### Prompt
Retype the data exactly, from its first line to the line containing "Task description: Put", including both, and skip any picture.
<<<<
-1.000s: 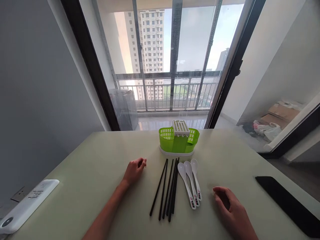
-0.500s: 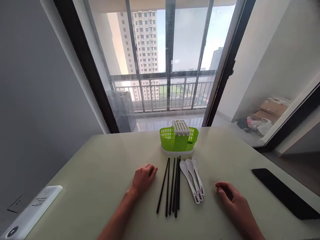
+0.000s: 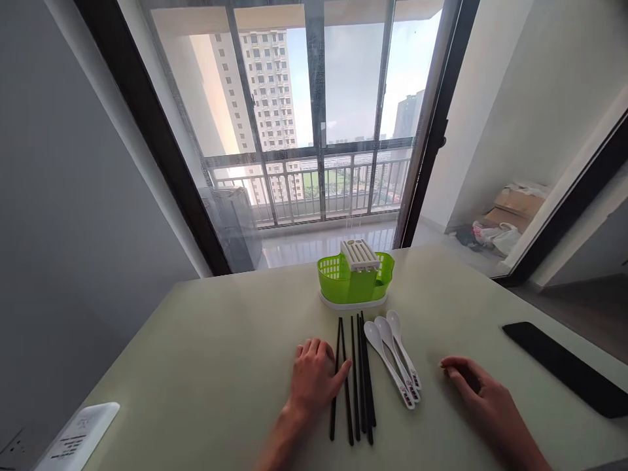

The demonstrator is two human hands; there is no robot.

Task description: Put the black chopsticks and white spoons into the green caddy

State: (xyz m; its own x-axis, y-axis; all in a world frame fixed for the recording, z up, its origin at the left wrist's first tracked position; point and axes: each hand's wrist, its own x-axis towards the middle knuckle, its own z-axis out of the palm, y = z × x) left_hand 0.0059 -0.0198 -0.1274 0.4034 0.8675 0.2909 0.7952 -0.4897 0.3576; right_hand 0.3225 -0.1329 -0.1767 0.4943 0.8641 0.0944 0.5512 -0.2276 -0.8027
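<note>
Several black chopsticks (image 3: 362,392) lie loosely side by side on the pale table. My left hand (image 3: 314,373) is palm down over the leftmost ones, its thumb stretched out across them and its fingers apart from the thumb. Whether it touches them I cannot tell. Just right of the chopsticks are three white spoons (image 3: 392,360), bowls away from me, with printed marks on their handles. My right hand (image 3: 478,392) rests on the table right of the spoons, fingers curled and tips together, with nothing visible in it. Behind the utensils stands a green basket (image 3: 336,288) with a white slotted top (image 3: 360,255).
A long black flat object (image 3: 564,366) lies on the right side of the table (image 3: 220,340). A white power-strip-like object (image 3: 81,435) is at the left edge. Glass doors, a balcony and boxes with bags (image 3: 500,235) are beyond the table.
My left hand has moved right, from beside the chopsticks to over the leftmost ones, and its thumb has spread. My right hand keeps its curled pose. The camera view has shifted slightly.
</note>
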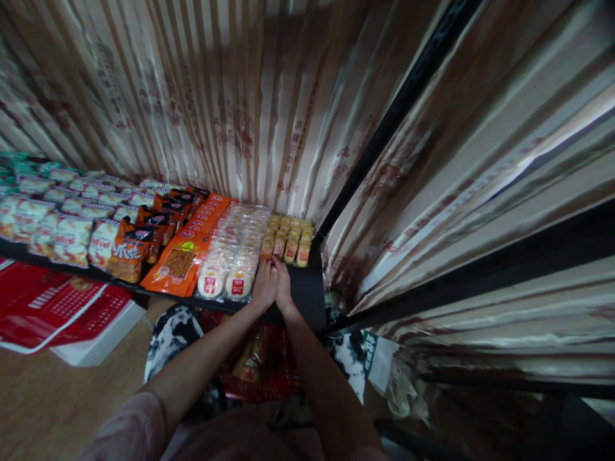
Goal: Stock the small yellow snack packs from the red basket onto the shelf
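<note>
My left hand [264, 287] and my right hand [283, 286] rest side by side on the front of a dark shelf [307, 291], fingers together and pointing away from me. Their fingertips touch the near end of a block of small yellow snack packs [289, 238] stacked in rows. Neither hand grips anything that I can see. Just left of my hands lie rows of round white cakes in clear wrap [234, 253], then flat orange snack bags [185, 256].
More bags fill the shelf leftward: dark orange packs [139, 246] and white-green packs [57, 224]. A striped curtain [230, 102] hangs behind, with a black frame post [384, 121] at the right. A red-white box [62, 310] and a red bag [259, 365] sit on the wooden floor below.
</note>
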The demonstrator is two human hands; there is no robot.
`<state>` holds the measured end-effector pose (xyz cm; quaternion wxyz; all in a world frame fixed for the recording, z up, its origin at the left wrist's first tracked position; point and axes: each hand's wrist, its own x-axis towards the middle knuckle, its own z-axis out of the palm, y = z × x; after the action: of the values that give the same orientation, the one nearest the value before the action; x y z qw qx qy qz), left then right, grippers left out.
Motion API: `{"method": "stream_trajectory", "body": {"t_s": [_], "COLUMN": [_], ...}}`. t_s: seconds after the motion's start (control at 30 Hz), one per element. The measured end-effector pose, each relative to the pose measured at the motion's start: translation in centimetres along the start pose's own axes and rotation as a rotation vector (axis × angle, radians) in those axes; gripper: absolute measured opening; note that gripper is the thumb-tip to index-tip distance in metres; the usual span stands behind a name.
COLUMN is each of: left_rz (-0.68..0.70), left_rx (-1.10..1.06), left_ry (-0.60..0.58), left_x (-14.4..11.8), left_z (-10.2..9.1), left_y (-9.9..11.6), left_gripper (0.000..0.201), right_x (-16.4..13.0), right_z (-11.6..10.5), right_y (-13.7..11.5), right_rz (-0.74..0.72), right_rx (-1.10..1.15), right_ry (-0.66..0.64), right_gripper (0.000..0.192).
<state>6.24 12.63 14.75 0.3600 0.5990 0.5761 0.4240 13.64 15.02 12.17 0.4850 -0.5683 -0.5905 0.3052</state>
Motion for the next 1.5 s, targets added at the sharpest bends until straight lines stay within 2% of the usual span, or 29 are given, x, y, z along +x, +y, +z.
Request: {"method": "stream_trajectory", "body": {"t_s": [0.1, 0.27, 0.37, 0.47, 0.63, 0.93, 1.17, 1.37, 1.5], "left_rz": [0.008, -0.012, -0.044, -0.021, 0.02, 0.196, 0.308, 0.419, 0.415], "left_rx": [-0.003, 0.016, 0.089, 0.165, 0.213, 0.256, 0.31, 0.323, 0.31], "left_ry": [-0.007, -0.02, -0.023, -0.041, -0.056, 0.057, 0.089, 0.083, 0.044], "left_x": [-0.1, 0.1, -0.1, -0.8, -2.6, -5.1, -8.5, -11.2, -13.6], "left_z": [-0.2, -0.3, -0.4, -0.5, -0.8, -1.0, -1.9, -3.2, -4.2], "left_y": [0.3, 0.9, 1.3, 1.5, 1.3, 0.3, -0.7, -1.7, -2.9], "left_gripper": [0.046, 0.045, 0.045, 0.044, 0.041, 0.032, 0.028, 0.029, 0.032], "right_x": [-0.1, 0.1, -0.2, -1.1, -3.0, -5.7, -9.4, -12.5, -14.7], "right_z": [0.2, 0.2, -0.2, -0.5, -0.4, -0.9, -0.7, -0.8, -1.3], "right_y": [0.2, 0.0, -0.3, -0.6, -0.7, -1.2, -1.7, -3.1, -3.2], "right_rz": [-0.018, 0.012, 0.035, 0.025, 0.068, 0.012, -0.007, -0.072, -0.182], "right_rx": [-0.004, 0.008, 0.011, 0.016, 0.049, 0.02, -0.008, -0.036, -0.111], "right_ry": [0.025, -0.025, -0.005, 0.004, 0.056, 0.068, 0.086, 0.031, -0.067], "right_gripper": [0.044, 0.043, 0.043, 0.042, 0.043, 0.04, 0.036, 0.039, 0.041]}}
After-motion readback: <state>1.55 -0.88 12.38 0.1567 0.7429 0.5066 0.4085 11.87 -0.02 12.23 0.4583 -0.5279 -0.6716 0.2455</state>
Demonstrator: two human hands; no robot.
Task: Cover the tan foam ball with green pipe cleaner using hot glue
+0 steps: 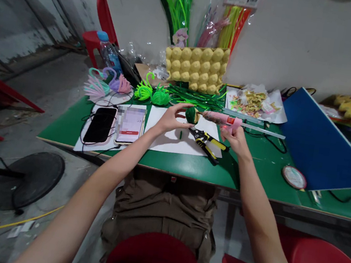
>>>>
### Reply to the exercise
-1.000s: 
-0.500s: 
+0.000s: 

The demonstrator is two human hands; there is no robot.

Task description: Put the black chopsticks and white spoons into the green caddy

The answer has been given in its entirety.